▸ AIM OF THE TASK:
Images excepted, the data below must be repeated exactly.

▸ PROVIDED MATERIAL:
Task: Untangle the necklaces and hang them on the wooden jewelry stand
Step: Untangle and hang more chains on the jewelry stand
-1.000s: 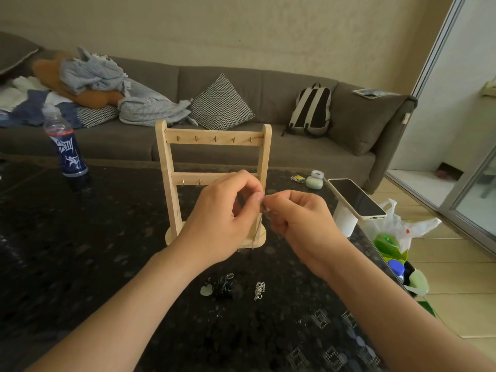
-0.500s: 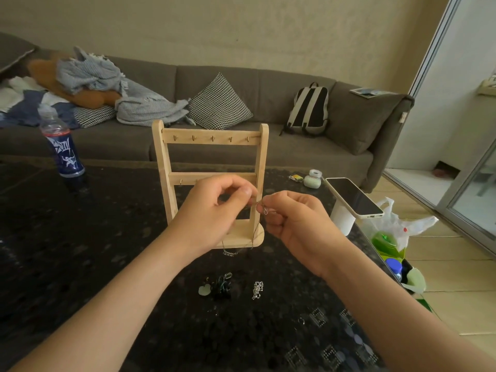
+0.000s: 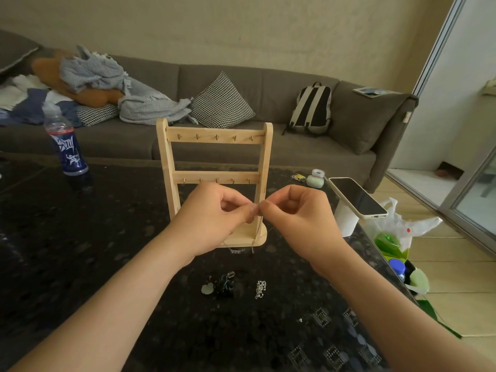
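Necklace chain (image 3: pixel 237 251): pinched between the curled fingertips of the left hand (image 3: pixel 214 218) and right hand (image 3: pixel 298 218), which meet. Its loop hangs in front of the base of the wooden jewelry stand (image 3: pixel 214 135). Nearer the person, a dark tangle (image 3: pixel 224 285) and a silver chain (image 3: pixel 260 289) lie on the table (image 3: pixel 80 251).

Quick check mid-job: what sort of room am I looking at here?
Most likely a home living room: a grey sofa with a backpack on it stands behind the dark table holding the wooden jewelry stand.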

▸ SOLUTION TO THIS TASK:
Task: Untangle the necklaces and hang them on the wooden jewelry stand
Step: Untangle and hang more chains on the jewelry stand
-1.000s: 
-0.500s: 
+0.000s: 
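Necklace chain (image 3: pixel 237 251): pinched between the curled fingertips of the left hand (image 3: pixel 214 218) and right hand (image 3: pixel 298 218), which meet. Its loop hangs in front of the base of the wooden jewelry stand (image 3: pixel 214 135). Nearer the person, a dark tangle (image 3: pixel 224 285) and a silver chain (image 3: pixel 260 289) lie on the table (image 3: pixel 80 251).

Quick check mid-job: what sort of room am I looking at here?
Most likely a home living room: a grey sofa with a backpack on it stands behind the dark table holding the wooden jewelry stand.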

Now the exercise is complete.